I built a cartridge, which I call the Vectrex32 SmartCart, based on the Microchip PIC32. It's a 32 bit microcontroller that runs at 200 MHz, has a floating point unit, 2MB of flash, and 512KB of RAM. By comparison, the Vectrex's 6809 is an 8/16 bit processor with 8KB of ROM and 1K of RAM.
The BASIC interpreter and the game run on the PIC32. There's a dual-port memory chip readable and writable by both the PIC32 and the 6809. The PIC32 writes 6809 machine code into the dual-port memory and the 6809 runs it. Thirty times per second, the PIC32 writes the instructions needed to draw the screen, play sounds, and read the controller.
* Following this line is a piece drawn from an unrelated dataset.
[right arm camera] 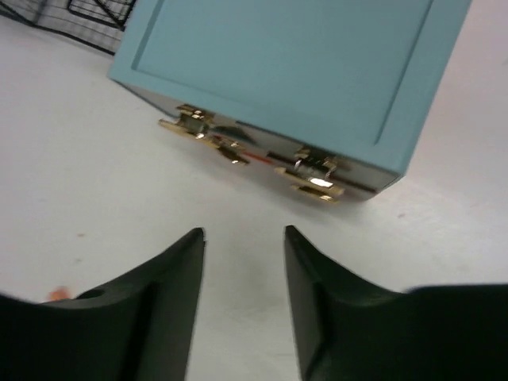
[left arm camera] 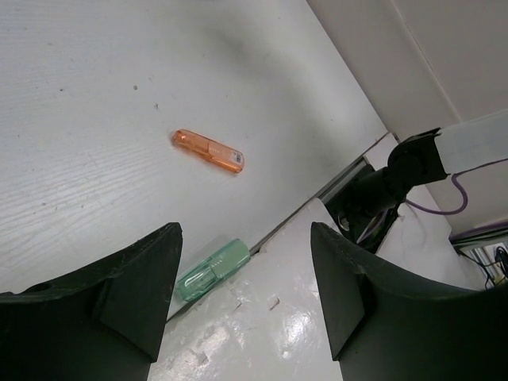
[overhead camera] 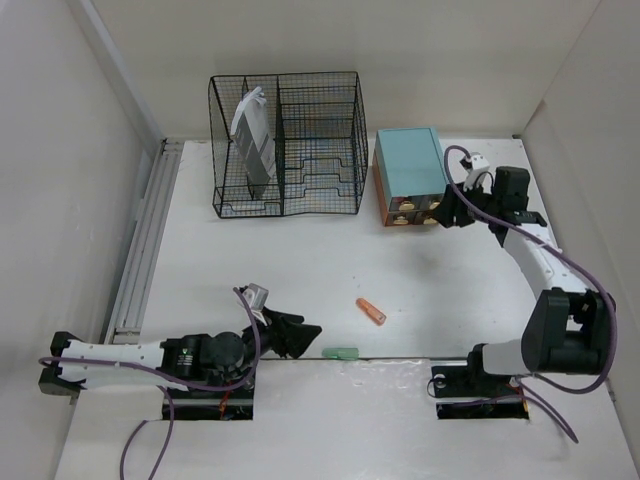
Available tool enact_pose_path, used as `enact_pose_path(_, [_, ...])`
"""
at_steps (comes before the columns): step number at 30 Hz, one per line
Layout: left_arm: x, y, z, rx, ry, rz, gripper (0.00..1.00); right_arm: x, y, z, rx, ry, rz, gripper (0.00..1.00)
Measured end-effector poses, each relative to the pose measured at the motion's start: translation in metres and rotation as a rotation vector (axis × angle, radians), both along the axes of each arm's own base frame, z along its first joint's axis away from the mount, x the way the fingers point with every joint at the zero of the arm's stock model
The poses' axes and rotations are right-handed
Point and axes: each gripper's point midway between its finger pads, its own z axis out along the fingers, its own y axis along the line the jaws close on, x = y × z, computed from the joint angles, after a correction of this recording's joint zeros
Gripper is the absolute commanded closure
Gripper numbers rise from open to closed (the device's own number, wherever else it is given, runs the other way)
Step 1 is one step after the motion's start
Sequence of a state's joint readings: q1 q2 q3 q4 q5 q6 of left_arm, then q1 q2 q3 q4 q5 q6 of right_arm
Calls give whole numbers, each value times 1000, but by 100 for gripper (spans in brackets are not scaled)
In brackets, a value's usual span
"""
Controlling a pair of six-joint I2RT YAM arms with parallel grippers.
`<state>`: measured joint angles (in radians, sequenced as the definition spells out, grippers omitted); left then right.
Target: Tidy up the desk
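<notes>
The white desk (overhead camera: 300,270) holds an orange stick (overhead camera: 372,312) near the middle and a translucent green stick (overhead camera: 340,353) at its near edge. Both show in the left wrist view, orange (left arm camera: 208,151) and green (left arm camera: 213,270). My left gripper (overhead camera: 298,334) is open and empty, low at the near edge, just left of the green stick. My right gripper (overhead camera: 447,212) is open and empty, just in front of the teal-topped drawer box (overhead camera: 410,176), facing its gold handles (right arm camera: 317,176).
A black wire rack (overhead camera: 288,143) stands at the back with a grey-white item (overhead camera: 255,140) upright in its left slot. White walls border the desk on the left, back and right. The right arm's base (left arm camera: 381,190) stands to the right in the left wrist view.
</notes>
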<state>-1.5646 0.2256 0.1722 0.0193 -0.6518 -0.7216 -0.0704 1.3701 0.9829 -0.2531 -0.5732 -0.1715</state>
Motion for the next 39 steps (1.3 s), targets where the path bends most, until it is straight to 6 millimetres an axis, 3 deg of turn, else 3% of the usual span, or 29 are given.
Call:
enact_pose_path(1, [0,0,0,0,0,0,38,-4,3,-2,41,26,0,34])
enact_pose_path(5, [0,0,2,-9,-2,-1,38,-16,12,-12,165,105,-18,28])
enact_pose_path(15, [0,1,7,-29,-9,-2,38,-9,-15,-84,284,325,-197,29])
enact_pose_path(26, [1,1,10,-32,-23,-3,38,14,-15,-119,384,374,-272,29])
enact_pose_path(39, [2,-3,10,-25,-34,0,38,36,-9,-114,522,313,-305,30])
Since the game logic is running on the PIC32, games can be far more sophisticated than anything the Vectrex could do alone.
The SmartCart also has a USB interface. When connected to a PC, it appears as a mass storage drive and a serial port. The drive holds BASIC programs and the serial port can be used with a terminal emulator. You can interactively debug a BASIC program (my version of BASIC supports breakpoints, single-stepping, printing out variables, and more). You can also interactively change things on the screen, e.g. you can experiment to get your shapes looking right and moving right.
So basically: he took the 1982-vintage Vectrex and wrote a cartridge for it that turns it into a simple I/O device, with the real program running elsewhere. But, to avoid letting things get too modern, he made the controlling computer (which also fits inside the cartridge) be of 1992-vintage instead of something modern.
Today I learned that BASIC can have breakpoints. Apparently these neo-retro BASICs have advanced beyond what I'm used to: when CLOADM $C000 fails because your cassette stretched, you just type it all in again.
I feel like this must have been what game development was like during those heady, accelerating days toward the end of the 19A0s.